While the plant’s employees were no doubt hit hardest by the news (all 208 are being laid off), the announcement has left customers and brands feeling distressed as well.

“It’s a national tragedy,” A Continuous Lean founder, Michael Williams, is quoted as saying in the article. “When the plant closes, Americans will have lost yet another piece of our national identity.”

As for the many brands who have been forced to find new denim sources (“Tellason, Buck Mason and Taylor Stitch all said in interviews that they planned to look to Japan for their denim, once their Cone supply runs out”), reactions differ.

Some feel that the shuttering is emblematic of hypocrisy among American consumers: “[customers] simultaneously complain about imported products, job loss and low wages, and then buy their jeans at Costco,” says Tellason founder, Tony Patella.

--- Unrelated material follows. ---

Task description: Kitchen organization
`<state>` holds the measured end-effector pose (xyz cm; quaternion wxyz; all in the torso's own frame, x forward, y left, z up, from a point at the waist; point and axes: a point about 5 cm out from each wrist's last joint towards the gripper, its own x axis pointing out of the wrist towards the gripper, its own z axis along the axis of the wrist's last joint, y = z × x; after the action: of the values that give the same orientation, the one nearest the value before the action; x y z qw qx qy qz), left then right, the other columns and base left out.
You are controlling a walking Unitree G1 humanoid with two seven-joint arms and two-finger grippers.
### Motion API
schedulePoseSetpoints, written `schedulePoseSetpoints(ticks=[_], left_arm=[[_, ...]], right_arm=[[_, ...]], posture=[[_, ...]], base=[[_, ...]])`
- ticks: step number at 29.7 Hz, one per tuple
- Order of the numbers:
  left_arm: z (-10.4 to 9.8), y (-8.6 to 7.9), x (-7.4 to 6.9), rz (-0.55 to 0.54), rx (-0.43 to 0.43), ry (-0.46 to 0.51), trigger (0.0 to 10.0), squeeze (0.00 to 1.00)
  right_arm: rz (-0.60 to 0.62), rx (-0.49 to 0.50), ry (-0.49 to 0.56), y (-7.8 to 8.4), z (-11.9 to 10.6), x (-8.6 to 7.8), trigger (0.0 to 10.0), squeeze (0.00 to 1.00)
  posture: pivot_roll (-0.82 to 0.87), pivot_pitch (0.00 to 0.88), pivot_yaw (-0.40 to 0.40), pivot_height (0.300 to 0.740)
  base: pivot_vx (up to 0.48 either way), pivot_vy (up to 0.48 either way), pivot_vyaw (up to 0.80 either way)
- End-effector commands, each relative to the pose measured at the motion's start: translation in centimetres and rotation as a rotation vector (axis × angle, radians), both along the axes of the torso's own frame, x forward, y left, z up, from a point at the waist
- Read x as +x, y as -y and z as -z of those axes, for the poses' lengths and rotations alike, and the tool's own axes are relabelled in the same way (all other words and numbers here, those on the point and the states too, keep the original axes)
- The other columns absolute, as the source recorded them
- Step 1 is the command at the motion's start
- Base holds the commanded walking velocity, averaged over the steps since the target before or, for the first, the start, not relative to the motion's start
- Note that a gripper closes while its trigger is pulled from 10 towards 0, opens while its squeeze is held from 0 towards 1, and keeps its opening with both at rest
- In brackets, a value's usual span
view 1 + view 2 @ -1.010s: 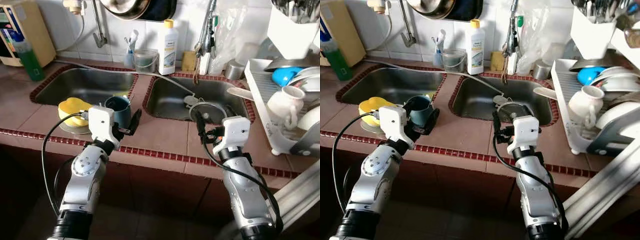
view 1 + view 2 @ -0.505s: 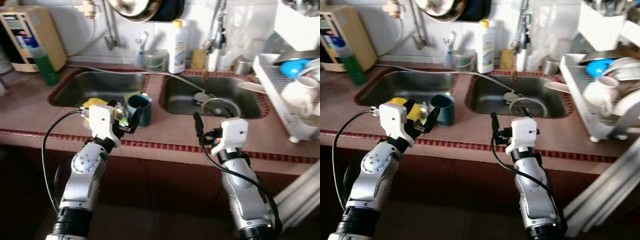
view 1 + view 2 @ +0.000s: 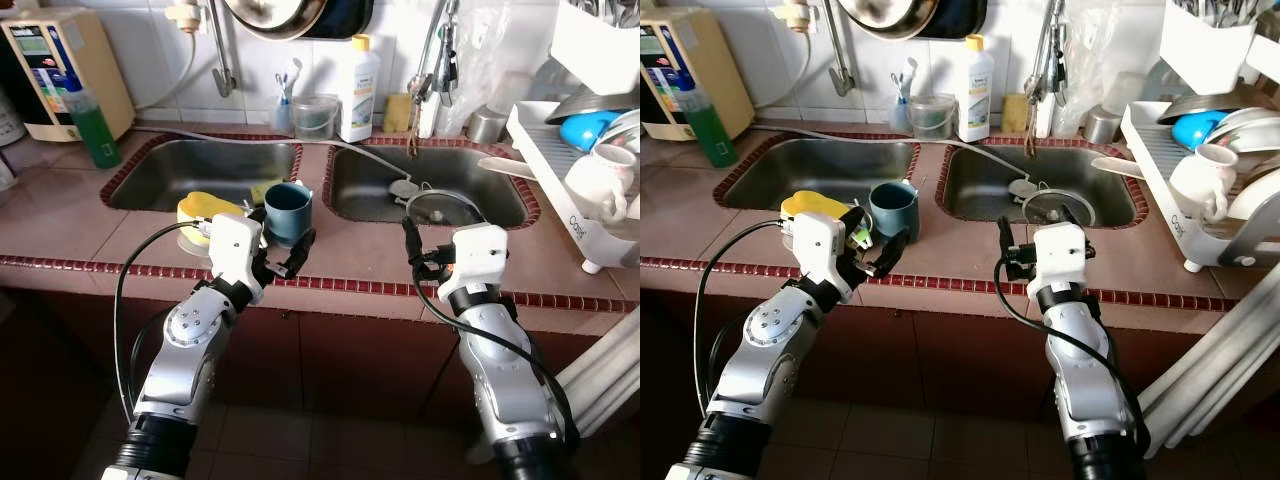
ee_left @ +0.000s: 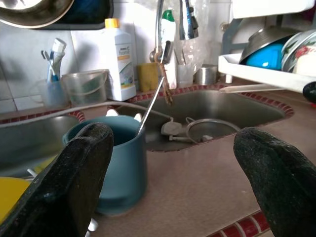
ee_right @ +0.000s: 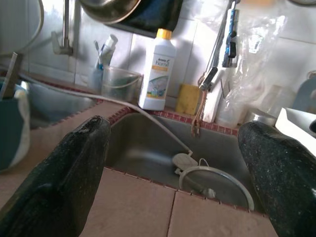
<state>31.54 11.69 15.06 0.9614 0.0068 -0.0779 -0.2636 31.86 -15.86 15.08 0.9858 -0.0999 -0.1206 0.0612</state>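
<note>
Left eye view: left gripper (image 3: pixel 281 252) spread wide with nothing held, hovering over the bench (image 3: pixel 340 262) front edge just near of the blue mug (image 3: pixel 288 212); mug stands upright between the two sinks, yellow sponge (image 3: pixel 204 208) just to its left. Right gripper (image 3: pixel 1006 253) also wide apart and empty, above the bench near the right sink (image 3: pixel 430 190), where a round strainer (image 3: pixel 438 208) lies; dish rack (image 3: pixel 570 190) at far right.

White-tiled wall (image 3: pixel 130 60) behind a pink tiled counter (image 3: pixel 60 215) edged with a dark red border. Twin steel sinks (image 3: pixel 205 172) set in; daylight falls evenly
</note>
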Motion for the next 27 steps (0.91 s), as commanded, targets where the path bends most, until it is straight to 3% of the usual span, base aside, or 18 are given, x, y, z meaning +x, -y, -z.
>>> schedulePoseSetpoints(ticks=[1,14,27], left_arm=[[-0.7,0.1,0.1,0.012,0.034,0.035,10.0,0.00],[-1.5,-0.1,0.0,0.016,0.048,0.074,10.0,0.00],[-1.9,-0.3,-1.3,0.020,0.024,0.056,10.0,0.00]], right_arm=[[-0.013,-0.008,0.005,-0.1,-0.4,0.4,10.0,0.00],[-0.120,-0.055,0.008,-0.5,-1.2,1.8,10.0,0.00],[-0.267,-0.013,0.059,-2.8,-3.4,4.1,10.0,0.00]], posture=[[-0.23,0.000,0.053,0.740],[-0.22,0.000,0.043,0.740],[-0.17,0.000,0.029,0.740]], base=[[0.000,0.000,0.00],[0.000,0.000,0.00],[0.000,0.000,0.00]])
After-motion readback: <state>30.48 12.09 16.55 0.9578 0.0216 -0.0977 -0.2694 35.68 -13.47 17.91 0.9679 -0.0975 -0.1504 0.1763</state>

While others seem more willing to accept the shuttering as the price of globalization: “As much as the Trump administration is touting ‘America First,’” says Michael Maher of Taylor Stitch, “we believe we live in a global world, and provenance is becoming less important.”

Either way, one things’s for sure: the Cone Mills closing feels like more bad news in a year that’s been full of nothing but. As our own fearless leader, Brad Bennett, is quoted as saying, “considering just how bad the news has been lately, the Cone Mills closing is easy to feel unfazed by — or, at least, to lose in the fray. That’s not to say it’s not still a colossal bummer. But compared to mass deportations, senseless spree killings and environmental decimation, it’s small potatoes.”